ブログ9 児童相談所は加害親が虐待する原因が解消したと解されるまで子どもを引き渡すな

 本年(2014年)1月16日、生後間もない長男に二度の大けがを負わせたとして、会社員の父親が栃木県警察に逮捕されるという事件が発覚しました。報道によると、父親は、昨年1月に自宅アパートで生後1月の長男をソファーに投げつけ、頭がい骨骨折や脳挫傷など全治3ケ月の重傷を負わせ、9月にも同様に投げつけるなどし、硬膜下血腫など全治1カ月半の重傷を負わせた疑いとされています。昨年1月、乳児が入院し、病院から児童相談所に虐待の疑いありと通報し、児童相談所は一時保護しましたが、6月に退院する際、保護を解除してしまい、9月に再び重傷を負わされたとされています(2014年1月17日朝日新聞)。
 再三申し上げているとおり、児童相談所が子どもの安全に不安があるにもかかわらず、一時保護せず、あるいは一時保護を解除する事態は枚挙に暇がありません。栃木県では、2013年12月に父親が乳児を死に至らしめたとして逮捕起訴された事件でも市町村や児童相談所が虐待の疑いを把握していましたが殺害されることを防げませんでした。乳児に頭がい骨骨折を負わせるような親が数カ月で心を改めるということはありうるのか、虐待する親にも虐待する原因があるわけですが、その原因がわずか数カ月で解消するというような事情・根拠は認められたのか、まさか、口頭で「もうしません」という加害親の言葉を信じたわけではないと思いますが、親が通常起こしえないような虐待を加えたと認められる場合に、その原因が解消したと認められる確かな事情や根拠がない限り、加害親の元に子どもを返した場合には、子どもを死に至らしめる危険は明らかに認められるのであり、児童相談所のそのような対応は業務上過失致死傷罪にも問疑されうるものです。
 危険があっても親が求めれば返してしまう、親が反対すれば一時保護しないなどの児童相談所の子どもを見殺しにするような対応は、長年にわたり延々と多くの児童相談所で行われ続け、改善の兆しも一向にありません。児童相談所に自主的な取組の改善を期待することはできないことは明らかです。早急に、法律(あるいはこんな痛ましい事案が起きた都道府県では条例)を整備し、虐待親の意向に安易に応じず、児童相談所が一時保護しなければならない、あるいは一時保護を解除してはならない基準を明確に法律ないしは条例で定め、児童相談所に子どもの命を守る取組を徹底させる必要があります。考えられる規定案は、シンクキッズのHPで公表していますが、次の通りです。

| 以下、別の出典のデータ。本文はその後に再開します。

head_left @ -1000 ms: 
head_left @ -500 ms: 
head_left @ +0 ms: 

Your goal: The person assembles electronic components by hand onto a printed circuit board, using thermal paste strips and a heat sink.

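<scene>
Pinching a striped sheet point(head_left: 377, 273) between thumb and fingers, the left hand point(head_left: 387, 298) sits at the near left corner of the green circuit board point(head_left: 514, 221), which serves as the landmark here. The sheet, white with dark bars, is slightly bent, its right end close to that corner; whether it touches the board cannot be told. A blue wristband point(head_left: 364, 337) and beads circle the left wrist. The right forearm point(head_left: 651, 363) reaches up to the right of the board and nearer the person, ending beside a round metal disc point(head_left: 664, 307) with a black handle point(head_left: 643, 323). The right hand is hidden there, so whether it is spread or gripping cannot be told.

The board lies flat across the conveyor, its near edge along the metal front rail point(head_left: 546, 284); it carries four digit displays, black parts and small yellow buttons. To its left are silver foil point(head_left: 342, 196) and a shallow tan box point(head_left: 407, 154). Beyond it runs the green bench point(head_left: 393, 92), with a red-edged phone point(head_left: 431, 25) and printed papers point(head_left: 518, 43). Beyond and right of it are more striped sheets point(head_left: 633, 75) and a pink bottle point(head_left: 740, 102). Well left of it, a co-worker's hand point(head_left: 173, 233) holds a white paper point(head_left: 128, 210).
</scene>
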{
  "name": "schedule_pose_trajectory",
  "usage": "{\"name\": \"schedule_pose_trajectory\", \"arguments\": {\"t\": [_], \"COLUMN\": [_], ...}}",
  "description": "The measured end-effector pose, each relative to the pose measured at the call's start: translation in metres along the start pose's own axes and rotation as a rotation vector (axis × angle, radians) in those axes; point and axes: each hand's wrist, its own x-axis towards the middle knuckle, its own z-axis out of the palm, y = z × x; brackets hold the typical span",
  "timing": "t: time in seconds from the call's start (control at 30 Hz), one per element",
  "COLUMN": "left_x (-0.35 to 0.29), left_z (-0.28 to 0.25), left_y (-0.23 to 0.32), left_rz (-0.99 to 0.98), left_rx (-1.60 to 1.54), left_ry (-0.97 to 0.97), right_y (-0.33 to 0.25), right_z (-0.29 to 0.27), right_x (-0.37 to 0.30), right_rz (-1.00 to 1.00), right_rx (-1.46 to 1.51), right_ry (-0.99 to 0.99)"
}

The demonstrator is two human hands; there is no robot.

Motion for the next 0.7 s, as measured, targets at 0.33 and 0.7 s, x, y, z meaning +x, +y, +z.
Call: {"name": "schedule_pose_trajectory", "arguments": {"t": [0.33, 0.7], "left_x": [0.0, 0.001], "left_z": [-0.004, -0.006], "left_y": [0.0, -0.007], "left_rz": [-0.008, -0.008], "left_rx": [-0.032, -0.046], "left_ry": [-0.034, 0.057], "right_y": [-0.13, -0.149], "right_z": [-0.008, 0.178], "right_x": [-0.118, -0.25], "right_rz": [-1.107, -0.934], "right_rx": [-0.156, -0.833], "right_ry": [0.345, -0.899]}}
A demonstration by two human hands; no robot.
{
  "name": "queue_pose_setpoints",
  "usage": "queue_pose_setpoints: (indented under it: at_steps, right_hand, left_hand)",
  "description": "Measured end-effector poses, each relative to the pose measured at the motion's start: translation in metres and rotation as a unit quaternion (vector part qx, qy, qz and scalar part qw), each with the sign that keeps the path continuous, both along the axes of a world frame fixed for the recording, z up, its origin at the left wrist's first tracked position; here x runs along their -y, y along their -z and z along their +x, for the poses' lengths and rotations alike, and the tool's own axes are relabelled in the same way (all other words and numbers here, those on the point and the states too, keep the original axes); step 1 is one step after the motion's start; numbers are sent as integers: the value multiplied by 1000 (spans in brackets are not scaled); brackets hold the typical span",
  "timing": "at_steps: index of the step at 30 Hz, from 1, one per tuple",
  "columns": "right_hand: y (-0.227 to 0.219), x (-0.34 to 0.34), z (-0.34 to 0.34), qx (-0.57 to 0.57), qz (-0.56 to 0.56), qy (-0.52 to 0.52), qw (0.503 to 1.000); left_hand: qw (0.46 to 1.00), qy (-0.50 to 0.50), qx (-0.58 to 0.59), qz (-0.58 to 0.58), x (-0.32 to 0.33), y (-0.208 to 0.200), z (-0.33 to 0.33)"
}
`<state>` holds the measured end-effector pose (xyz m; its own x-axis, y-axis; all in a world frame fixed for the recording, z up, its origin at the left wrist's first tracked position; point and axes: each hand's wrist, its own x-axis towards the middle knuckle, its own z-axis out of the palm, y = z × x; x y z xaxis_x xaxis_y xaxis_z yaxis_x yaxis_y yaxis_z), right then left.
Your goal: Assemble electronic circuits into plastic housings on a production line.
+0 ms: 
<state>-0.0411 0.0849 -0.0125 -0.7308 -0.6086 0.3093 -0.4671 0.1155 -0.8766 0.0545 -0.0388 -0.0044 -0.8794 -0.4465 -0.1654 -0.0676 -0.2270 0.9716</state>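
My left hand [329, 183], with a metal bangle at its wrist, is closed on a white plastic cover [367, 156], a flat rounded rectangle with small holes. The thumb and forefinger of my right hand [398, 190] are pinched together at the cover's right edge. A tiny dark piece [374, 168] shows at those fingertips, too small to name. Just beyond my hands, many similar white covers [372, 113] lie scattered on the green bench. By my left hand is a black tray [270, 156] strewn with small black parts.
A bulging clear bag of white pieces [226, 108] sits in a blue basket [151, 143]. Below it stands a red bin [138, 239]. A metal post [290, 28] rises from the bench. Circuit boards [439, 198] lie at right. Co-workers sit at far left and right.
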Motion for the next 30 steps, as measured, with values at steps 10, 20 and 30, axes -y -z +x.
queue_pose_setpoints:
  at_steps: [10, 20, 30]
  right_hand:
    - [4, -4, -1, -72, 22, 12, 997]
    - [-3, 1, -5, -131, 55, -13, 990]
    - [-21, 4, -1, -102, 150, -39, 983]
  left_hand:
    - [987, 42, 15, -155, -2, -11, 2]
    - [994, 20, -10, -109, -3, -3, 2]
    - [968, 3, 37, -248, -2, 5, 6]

http://www.thinkkids.jp/kaisei/revision

 何度も申し上げているとおり、児童相談所のこのような対応で子どもが死に至らしめられる、あるいは重篤な傷害を負わされるという事案を防ぐためには、法律ないしは条例で、児童相談所に必要な対応を義務付ける必要があると考えます。